Ontem, guardei as minhas asas. Simplesmente, deixei-as no fundo do armário, como quem esquece uma peça de roupa que já não serve. Não as toquei mais. Não sei se é por medo ou por cansaço, mas a verdade é que, a cada vez que tento levantar voo, acabo por cair. Tento uma, outra e mais outra vez, mas o desfecho é sempre o mesmo: a queda, implacável, como se a terra tivesse um íman que me impede de subir.

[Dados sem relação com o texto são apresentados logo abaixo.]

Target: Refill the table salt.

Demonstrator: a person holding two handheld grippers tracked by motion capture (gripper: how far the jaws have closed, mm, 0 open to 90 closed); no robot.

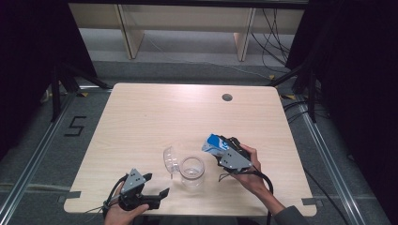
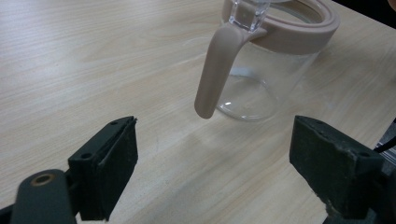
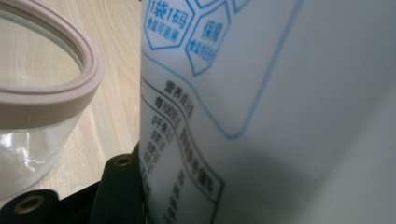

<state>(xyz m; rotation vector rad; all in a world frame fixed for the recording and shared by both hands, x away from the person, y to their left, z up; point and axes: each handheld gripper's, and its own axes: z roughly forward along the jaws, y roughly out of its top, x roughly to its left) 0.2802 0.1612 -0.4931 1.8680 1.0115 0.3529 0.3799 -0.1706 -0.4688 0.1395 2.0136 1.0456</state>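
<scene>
Blue-and-white packet, clear jar with beige rim, pale wood table.

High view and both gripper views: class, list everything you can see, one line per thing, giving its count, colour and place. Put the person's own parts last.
Table: one, light wood, centre of the high view.
Cable hole: one, dark, far right part of the table top.
Glass jar: one, clear with a beige rim, near middle of the table, upright.
Jar lid: one, clear, flipped open at the jar's left.
Packet: one, white and blue with printed text, held above the table just right of the jar.
Left gripper: one, black, jaws apart, near table edge, left of the jar.
Right gripper: one, black, closed on the packet.
Hands: two, at the near edge.
</scene>
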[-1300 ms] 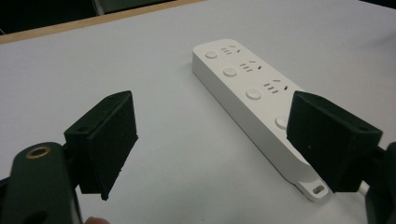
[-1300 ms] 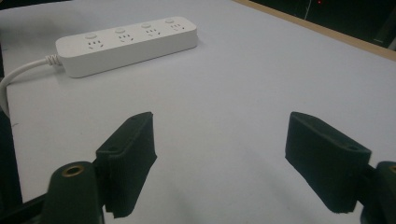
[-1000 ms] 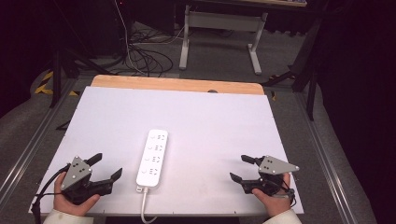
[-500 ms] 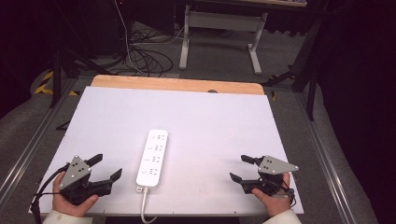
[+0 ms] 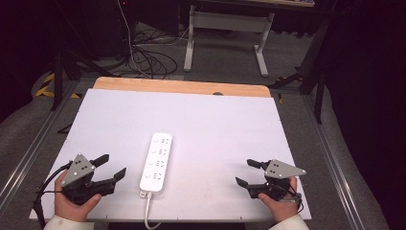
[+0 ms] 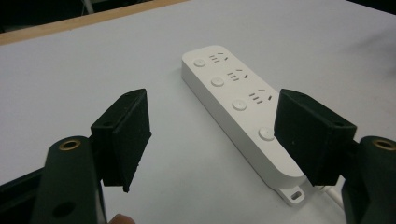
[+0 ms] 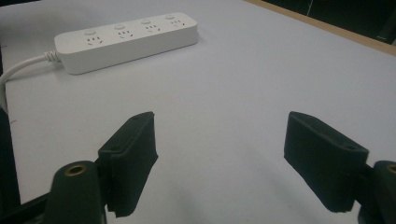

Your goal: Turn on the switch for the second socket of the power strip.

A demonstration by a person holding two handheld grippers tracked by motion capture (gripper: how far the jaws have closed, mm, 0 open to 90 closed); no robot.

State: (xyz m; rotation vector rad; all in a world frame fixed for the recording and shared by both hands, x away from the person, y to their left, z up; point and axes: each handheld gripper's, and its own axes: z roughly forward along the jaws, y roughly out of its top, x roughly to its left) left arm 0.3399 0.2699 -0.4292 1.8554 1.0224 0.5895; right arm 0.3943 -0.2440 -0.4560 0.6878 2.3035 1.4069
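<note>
A white power strip with several sockets and buttons lies lengthwise on the white table top, its cord running off the near edge. My left gripper rests at the near left, open and empty, a short way left of the strip. In the left gripper view the strip lies just beyond my open left gripper. My right gripper sits at the near right, open and empty, well apart from the strip. In the right gripper view the strip lies far off, beyond my open right gripper.
A wooden strip edges the table's far side. Beyond it, on the grey floor, lie black cables and a white desk frame. Metal rails run along both sides of the table.
</note>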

Já tentei pedir ajuda ao vento, suplicando que me erguesse, que me levasse de volta à leveza de outrora. Até desejei que o tempo me devolvesse aquele instante em que ainda sabia como era flutuar, livre, entre as nuvens. Houve dias em que, desesperado, me atirei dos montes mais altos, acreditando que o impulso seria suficiente. Mas mesmo nas colinas onde outrora me sentia invencível, as asas não responderam. O céu, tão distante, tornou-se inalcançável.
Sei que já fui mais altivo, mais ousado. Perder essa altivez dói. Talvez, no fim de tudo, o destino seja regressar ao casulo, voltar a ser lagarta, rastejar por um tempo, esperando pacientemente por uma nova metamorfose. Quem sabe, um dia, voltarei a voar.